На третий день плавания, после полудня, по берегам реки начали попадаться причалы и буколические коттеджи, а иногда и усадьба, окруженная заросшими садами. Иные сооружения роскошью не уступали настоящим дворцам, но многие обветшали, а некоторые уже превращались в руины. Иногда Мэйхак замечал людей, прогуливавшихся в садах. Они двигались с томной медлительностью, словно наслаждаясь тишиной леса.
Бариано решил прокомментировать происходящее: «Сейчас не сезон для загородного отдыха, хотя во многих домах живут круглый год. Чаще всего так проводят время семьи с детьми. Смотрите: на газоне играют дети».
Мэйхак увидел пару детей, бегавших босиком по траве — их темные волосы развевались на ветру. На них были подпоясанные рубахи до колен — бледно-голубая и серо-зеленая. Мэйхаку дети показались бодрыми и веселыми. «Здесь они в безопасности, — заметил Бариано. — Призраки не любят показываться в лесу».
Два садовника работали, подравнивая ножницами живую изгородь. Невысокие и сухощавые, они ловко управлялись с садовым инструментом. Их кожа либо загорела на солнце, либо отличалась от природы желтовато-бежевым оттенком; пушистые волосы неопределенно-серого цвета обрамляли лица с правильными, но невыразительными чертами. «Кто это?» — спросил Мэйхак.
«Сейшани. Они выполняют всю работу, необходимую для поддержания образа жизни роумов. Мы не могли бы без них обойтись. Сейшани рубят деревья и пилят их на доски; они выращивают зерновые и пекут хлеб; они прочищают сточные канавы и чинят крыши. Сейшани — чистые, послушные и трудолюбивые существа. Но они не могут сражаться и бесполезны в том, что касается локлоров и домовых. Эту обязанность приходится брать на себя кавалерам-роумам: они вынимают из ножен мечи и рубят головы свирепым дикарям. Некоторые считают, что мы приступили к обороне слишком поздно. Каждый год белые призраки занимают еще один древний дворец».

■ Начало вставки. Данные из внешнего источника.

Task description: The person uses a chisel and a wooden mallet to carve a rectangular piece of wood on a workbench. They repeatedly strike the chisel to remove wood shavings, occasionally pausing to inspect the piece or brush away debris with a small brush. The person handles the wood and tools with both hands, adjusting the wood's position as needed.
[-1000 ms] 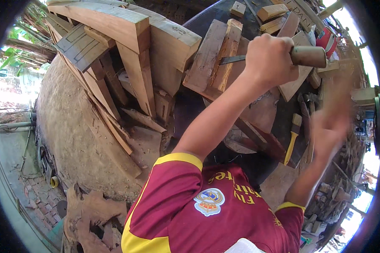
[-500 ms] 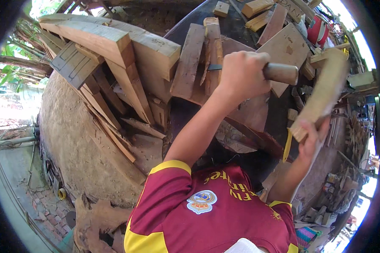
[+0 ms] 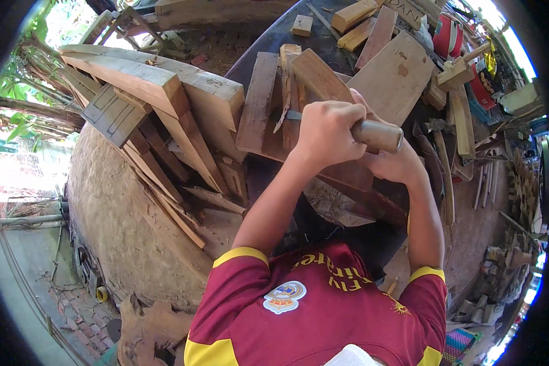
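Note:
My left hand (image 3: 330,127) is closed around a chisel, its round wooden handle (image 3: 381,135) sticking out to the right. On the other side of the fist, the metal blade meets the edge of a narrow piece of wood (image 3: 290,137), where a split sliver (image 3: 283,110) hangs away. Just beyond, my right hand (image 3: 396,160) grips a squared wooden block (image 3: 318,72), which slants up to the left past the left fist; part of its grip is hidden behind the left hand and handle. A darker board (image 3: 260,100) lies beside the narrow piece.
Thick sawn beams (image 3: 165,85) stand at the left. A broad flat board (image 3: 393,79) and several offcuts (image 3: 354,15) lie on the dark work surface. At the right rests a wooden mallet-like piece (image 3: 455,74); a small block (image 3: 302,25) sits at the far edge.
My right hand has swung the wooden block from the right over to the left, beside the chisel. A sliver now peels from the narrow piece at the blade. The view has shifted slightly.

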The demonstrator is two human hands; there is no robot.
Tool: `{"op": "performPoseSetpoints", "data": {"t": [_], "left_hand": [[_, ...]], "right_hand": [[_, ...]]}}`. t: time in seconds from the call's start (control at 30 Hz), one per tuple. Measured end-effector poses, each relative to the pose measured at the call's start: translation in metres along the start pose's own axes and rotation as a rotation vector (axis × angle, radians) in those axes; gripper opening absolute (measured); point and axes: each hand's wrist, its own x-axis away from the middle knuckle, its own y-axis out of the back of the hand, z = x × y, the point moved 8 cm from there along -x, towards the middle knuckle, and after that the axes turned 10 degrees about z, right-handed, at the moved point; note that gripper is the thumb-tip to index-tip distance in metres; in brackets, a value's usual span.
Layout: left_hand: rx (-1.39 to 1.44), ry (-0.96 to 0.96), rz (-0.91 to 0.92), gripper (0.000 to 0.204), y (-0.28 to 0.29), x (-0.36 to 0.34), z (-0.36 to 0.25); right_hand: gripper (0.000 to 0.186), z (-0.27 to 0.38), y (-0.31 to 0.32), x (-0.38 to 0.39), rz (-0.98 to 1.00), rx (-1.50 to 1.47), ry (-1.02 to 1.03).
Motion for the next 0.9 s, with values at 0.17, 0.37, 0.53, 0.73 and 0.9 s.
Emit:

«Надо полагать, ваши методы защиты недостаточно эффективны».
«Вы правы, — кивнул Бариано. — Домовые кишат в склепах под дворцами и, по-видимому, прорыли сеть соединяющих подвалы туннелей. Они всегда у нас на уме, и никто из роумов не отваживается ходить в одиночку по ночам».

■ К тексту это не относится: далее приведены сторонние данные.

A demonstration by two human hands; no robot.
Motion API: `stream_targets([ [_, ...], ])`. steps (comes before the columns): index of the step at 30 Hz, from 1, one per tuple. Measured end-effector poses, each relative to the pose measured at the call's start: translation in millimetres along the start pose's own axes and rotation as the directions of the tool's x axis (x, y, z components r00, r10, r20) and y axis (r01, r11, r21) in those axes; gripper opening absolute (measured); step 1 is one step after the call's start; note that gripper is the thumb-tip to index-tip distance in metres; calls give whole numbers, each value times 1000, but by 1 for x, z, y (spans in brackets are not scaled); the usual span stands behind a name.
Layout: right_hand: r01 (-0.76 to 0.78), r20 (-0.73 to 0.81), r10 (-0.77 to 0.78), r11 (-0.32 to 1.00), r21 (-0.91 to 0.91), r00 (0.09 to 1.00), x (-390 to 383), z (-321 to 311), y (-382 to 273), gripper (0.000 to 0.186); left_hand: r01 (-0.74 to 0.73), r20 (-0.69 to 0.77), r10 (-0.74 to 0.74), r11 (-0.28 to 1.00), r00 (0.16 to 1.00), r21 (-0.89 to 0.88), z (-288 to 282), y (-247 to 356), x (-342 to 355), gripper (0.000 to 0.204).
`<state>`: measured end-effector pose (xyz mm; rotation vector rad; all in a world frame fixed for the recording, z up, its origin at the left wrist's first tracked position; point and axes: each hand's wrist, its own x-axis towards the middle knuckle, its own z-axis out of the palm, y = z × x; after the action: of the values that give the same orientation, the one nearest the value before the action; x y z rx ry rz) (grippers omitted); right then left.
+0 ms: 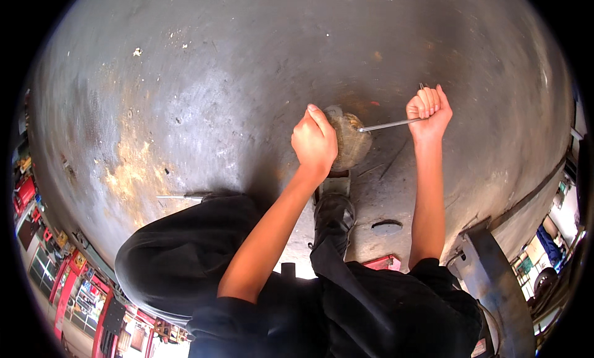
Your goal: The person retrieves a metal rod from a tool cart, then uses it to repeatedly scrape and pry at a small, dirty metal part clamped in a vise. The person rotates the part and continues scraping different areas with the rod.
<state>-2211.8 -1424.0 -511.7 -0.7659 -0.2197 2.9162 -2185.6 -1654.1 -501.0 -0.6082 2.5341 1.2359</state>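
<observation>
My right hand (pixel 429 114) is closed around a slim shiny metal rod (pixel 391 125). The rod slants left and slightly down, and its far tip meets a round, worn tan-and-grey piece (pixel 354 149) on the floor. A small dark end of something pokes out above the right fist. To the left, my left hand (pixel 314 138) is a closed fist, thumb on top, against or just over the left edge of the round piece. Its fingers curl out of sight, so what they grip cannot be made out.
My dark boot (pixel 334 213) is just below the round piece. A thin metal-shafted tool (pixel 182 196) lies by my bent left knee. On the stained grey floor (pixel 247 67) are a black curved piece (pixel 387 223) and a red object (pixel 383 263). A dark metal post (pixel 495 277) stands at right.
</observation>
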Motion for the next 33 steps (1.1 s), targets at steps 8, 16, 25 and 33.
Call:
stream_targets([
  [8, -19, 7, 19, 1000, 17, 1000, 3, 1, 3, 50, -5, -3, 5, 1000, 1000, 23, -2, -3, 0, 49],
  [16, 18, -52, -22, 997, -77, 998, -1, 1, 1, 50, -73, -47, 73, 997, 996, 4, 5, -6, 4, 53],
  [25, 45, -291, -323, 736, -676, 901, -65, -7, 11, 33, -57, -4, 57, 998, 998, 7, 2, -6, 6, 49],
  [33, 61, 114, -215, -239, -969, 970, -89, 4, -32, 26, -60, -15, 59, 998, 998, -28, 3, -8, 6, 47],
])
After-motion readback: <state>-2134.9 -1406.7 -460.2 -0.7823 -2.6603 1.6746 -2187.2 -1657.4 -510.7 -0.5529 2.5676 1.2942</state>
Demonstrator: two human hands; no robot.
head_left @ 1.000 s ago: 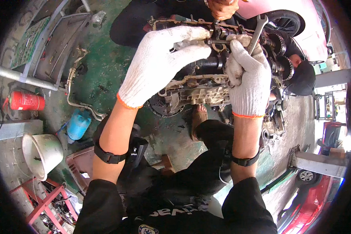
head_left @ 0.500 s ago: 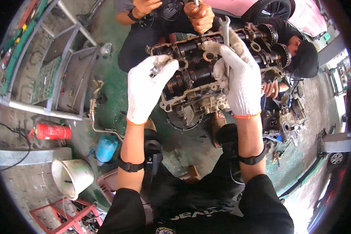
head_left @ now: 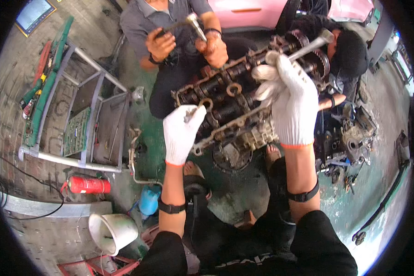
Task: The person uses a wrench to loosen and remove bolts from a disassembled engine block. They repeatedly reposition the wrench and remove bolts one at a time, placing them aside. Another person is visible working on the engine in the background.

На следующее утро баржа прибыла в Ромарт. На берегу Скейна высилось уродливое строение с массивными глухими стенами из бурого кирпича; дальше река поворачивала на северо-восток — туда, где Вкрадчивый лес постепенно редел, превращаясь сначала в саванну, а затем снова в сухую степь Тангцанг.

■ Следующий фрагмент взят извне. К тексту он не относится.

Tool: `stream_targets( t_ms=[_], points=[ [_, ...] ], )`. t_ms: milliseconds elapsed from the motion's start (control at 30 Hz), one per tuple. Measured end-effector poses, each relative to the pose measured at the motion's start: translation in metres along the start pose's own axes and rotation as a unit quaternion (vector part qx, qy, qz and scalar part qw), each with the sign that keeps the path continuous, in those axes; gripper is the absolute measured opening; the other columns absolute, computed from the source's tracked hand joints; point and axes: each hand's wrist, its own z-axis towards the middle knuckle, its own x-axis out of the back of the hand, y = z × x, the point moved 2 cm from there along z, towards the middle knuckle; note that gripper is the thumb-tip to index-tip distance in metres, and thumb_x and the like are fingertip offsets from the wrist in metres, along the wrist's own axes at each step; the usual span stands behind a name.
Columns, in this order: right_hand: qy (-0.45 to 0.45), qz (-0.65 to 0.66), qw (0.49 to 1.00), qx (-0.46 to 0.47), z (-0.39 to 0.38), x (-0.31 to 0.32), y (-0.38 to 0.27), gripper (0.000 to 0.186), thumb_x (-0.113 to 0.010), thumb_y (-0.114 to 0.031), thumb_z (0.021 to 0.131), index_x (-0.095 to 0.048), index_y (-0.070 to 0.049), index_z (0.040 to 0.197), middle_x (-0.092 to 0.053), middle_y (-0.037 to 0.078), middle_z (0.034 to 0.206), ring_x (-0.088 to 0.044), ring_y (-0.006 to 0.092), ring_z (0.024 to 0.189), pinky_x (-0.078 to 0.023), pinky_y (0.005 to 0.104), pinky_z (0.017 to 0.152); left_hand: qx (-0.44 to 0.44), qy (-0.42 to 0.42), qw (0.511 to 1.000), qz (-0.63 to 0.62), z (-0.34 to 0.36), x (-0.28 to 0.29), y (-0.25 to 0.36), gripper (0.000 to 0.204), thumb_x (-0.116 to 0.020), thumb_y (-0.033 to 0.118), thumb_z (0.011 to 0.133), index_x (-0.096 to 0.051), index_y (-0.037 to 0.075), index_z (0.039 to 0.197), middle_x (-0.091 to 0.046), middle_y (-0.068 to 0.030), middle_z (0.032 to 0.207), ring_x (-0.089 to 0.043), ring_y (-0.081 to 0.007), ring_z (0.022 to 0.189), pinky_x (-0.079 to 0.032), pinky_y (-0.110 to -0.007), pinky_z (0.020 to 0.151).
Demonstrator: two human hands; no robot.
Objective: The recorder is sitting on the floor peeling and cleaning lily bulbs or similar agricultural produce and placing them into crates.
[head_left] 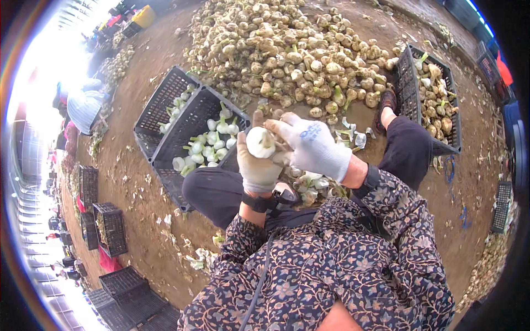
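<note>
In front of me, between my knees, a white garlic bulb (260, 142) is held in my gloved left hand (257, 168), its fingers curled round it. My right hand (317, 146), in a white glove with soiled fingertips, closes on the bulb's right side; its lower fingers are partly hidden. Peeled white bulbs (212, 138) with green stems lie in the black crate (182, 91) to my left. Loose skins (312, 185) are scattered under my hands.
A large heap of unpeeled garlic (287, 55) lies ahead on the dirt floor. Another black crate (408, 94) with brownish bulbs stands by my right foot (388, 110). Several black crates (110, 229) stand far left. A person in a striped garment (85, 107) is at upper left.
</note>
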Motion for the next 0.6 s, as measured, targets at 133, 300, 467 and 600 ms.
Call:
stream_targets(
  t_ms=[133,300,467,600],
  points=[
    [-0.085,-0.027,0.996,0.002,0.023,-0.018,0.025,0.038,-0.07,-0.04,0.084,-0.07,-0.01,0.108,-0.069,0.012,0.089,-0.069,0.0325,0.083,-0.054,0.0427,0.069,0.009,0.16,0.984,0.075,0.001,0.03,-0.005,0.055,-0.044,0.063,0.097,-0.062,0.014,0.116,-0.066,-0.0033,0.106,-0.062,-0.023,0.099,-0.051,-0.039,0.082],
    [-0.086,0.09,0.986,-0.112,0.057,0.008,0.084,0.026,-0.068,-0.031,0.089,-0.073,-0.006,0.095,-0.071,0.015,0.081,-0.068,0.0341,0.075,-0.053,0.0405,0.068,0.016,0.23,0.973,-0.027,0.007,0.06,0.02,0.054,-0.04,0.056,0.101,-0.06,0.008,0.116,-0.064,-0.0127,0.105,-0.062,-0.0287,0.096,-0.058,-0.038,0.068],
    [0.012,0.068,0.979,-0.194,0.074,0.039,0.106,0.029,-0.069,-0.026,0.09,-0.07,0.001,0.103,-0.071,0.02,0.096,-0.07,0.0329,0.086,-0.053,0.0411,0.075,-0.289,0.103,0.949,0.08,0.034,0.0,0.157,0.068,-0.04,0.064,0.099,-0.052,0.001,0.122,-0.064,-0.0207,0.108,-0.066,-0.0346,0.098,-0.061,-0.048,0.081],
    [0.101,0.062,0.987,-0.106,0.071,0.061,0.104,0.025,-0.067,-0.028,0.089,-0.072,-0.006,0.099,-0.069,0.019,0.087,-0.068,0.0358,0.079,-0.053,0.0399,0.069,-0.329,0.172,0.92,0.125,0.06,-0.01,0.205,0.043,-0.05,0.035,0.101,-0.054,-0.002,0.122,-0.064,-0.0266,0.116,-0.065,-0.0394,0.104,-0.056,-0.051,0.093]
  ],
)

Баржа причалила к широкой прогулочной набережной, и пассажиры спустились по трапу. Бариано указал пальцем: «Там находится Коллокварий, где заседают советы». Поколебавшись, попутчик Мэйхака сказал: «Пойдемте, я проведу вас туда, где вам следует подать ходатайство. Добиться проведения слушания нетрудно, но не ожидайте, что решение по вашему делу будет принято быстро. Ваше появление в Ромарте само по себе вызовет переполох — оно противоречит установившемуся распорядку».